Don’t get the wrong idea  – I’m working within a budget, which is fine because I’d rather spend, or save, money on other things. Someone once asked me, “If money wasn’t  an object what car would you want?” My answer was, “One with a driver in the front seat!” Not that I’m channeling my inner diva…well a little…I don’t care what kind of car it is…I don’t like driving. I’ve been driving since I was 15, but I’m not a comfortable driver – especially in the congested area where I find myself living.

If I were asked that question now my answer would be the same but also different. My dream car is a vintage truck that I drive off road most of the time. I’m sitting with the windows open, my dirt-kicked cowboy boots up on the dash (?) whistling with two fingers – or even better no fingers – (a skill I enviably I wish I had), for my junkyard dog who jumps into the bed of the truck or the passenger seat, and we drive off into the sunset. That is what I would like.

Where did I get such a notion? Nevertheless, I find it attractive. The end result is that I will be the owner of a VW…not of the original incarnation, but a newer, sportier…whatever: marketed to Generation Z – a coveted group. And, it’s white! A color that I envision for retirees in Florida or places like Orange County, California. This VW is a year old and has 5,000 miles on it, so be grateful, right?
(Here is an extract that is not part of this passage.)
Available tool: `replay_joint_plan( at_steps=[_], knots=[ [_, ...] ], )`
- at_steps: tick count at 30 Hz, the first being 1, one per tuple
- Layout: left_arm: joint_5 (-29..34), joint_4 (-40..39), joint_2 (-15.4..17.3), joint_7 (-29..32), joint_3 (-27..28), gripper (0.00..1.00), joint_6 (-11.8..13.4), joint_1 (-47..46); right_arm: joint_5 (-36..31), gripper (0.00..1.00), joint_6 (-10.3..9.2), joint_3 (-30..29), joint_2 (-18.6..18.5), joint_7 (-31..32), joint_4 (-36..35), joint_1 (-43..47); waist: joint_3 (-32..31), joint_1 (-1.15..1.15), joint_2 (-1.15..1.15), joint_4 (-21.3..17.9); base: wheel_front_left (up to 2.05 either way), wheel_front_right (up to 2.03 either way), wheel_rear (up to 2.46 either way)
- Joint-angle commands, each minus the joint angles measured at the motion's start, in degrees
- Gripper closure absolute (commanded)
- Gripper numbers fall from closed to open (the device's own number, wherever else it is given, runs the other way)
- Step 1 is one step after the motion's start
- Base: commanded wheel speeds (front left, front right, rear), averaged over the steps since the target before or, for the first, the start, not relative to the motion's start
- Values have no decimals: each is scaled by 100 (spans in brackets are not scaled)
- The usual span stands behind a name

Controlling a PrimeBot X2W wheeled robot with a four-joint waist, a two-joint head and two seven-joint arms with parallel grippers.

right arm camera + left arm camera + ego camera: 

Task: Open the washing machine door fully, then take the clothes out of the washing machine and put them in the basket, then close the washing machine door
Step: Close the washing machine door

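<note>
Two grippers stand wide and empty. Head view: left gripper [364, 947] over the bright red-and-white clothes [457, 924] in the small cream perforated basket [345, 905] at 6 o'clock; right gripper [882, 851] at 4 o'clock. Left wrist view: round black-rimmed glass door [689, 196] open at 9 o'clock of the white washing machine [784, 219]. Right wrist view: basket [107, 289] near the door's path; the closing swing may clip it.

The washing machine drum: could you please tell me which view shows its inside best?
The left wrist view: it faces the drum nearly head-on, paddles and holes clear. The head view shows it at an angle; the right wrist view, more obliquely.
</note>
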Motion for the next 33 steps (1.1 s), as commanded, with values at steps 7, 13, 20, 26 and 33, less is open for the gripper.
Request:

…”There’s one more thing, I got the pink slip daddy!”

Happy Driving, 

Clare

A Last Chance Power Drive

Every Sunday a number of older men congregate by the local coffee franchise with their custom vintage cars. They sit in their beach chairs and talk about…cars. They relish in the passers-bys’ compliments. Magnificent machines.

Back in LA I remember a similar crowd would assemble at the Bob’s Big Boy in the Valley, and of course these were the zenith of car collections. It all started there didn’t it – the custom car culture that Tom Wolfe wrote about so wonderfully in his book The Kandy-Kolored Tangerine-Flake Streamline Baby. 

The men assembled this morning were a good-natured bunch, sitting in the hot sun, basking in their handiwork. I asked to take some pictures, and they were happy to oblige. One of them said, “But not of us! Some of us may be wanted men!”

As I left and headed towards the water to enjoy beach activities, I was thinking about these men and their cars. I imagine they are of the age that would have made them eligible for the Vietnam War. I wondered where the next generation of vintage car enthusiasts will come from, or if they are a dying breed.

Times change. The car, the open road, Detroit: the realities and dreams that those words conjured defined America – its industry, fantasy, music, and spirit. America was “the car.” No longer. GM, Ford, Chrysler were either dismantled or bought by foreign car companies. Today, the association is indistinct.

When I was a kid my father went through a phase of collecting British cars: Aston Martin, Alvis, Jaguar, Bentley. They were exquisitely made – the day of the hand-made car has definitely departed – but they were temperamental to say the least. Unreliable would be a better word. We used to joke that our place was where British motors went to die. No one but my father drove them, that is if they started,and they were stick shift, which we all learned on but abandoned for the convenience of automatic. What a shame! Eventually those beautiful dreams were donated to charity.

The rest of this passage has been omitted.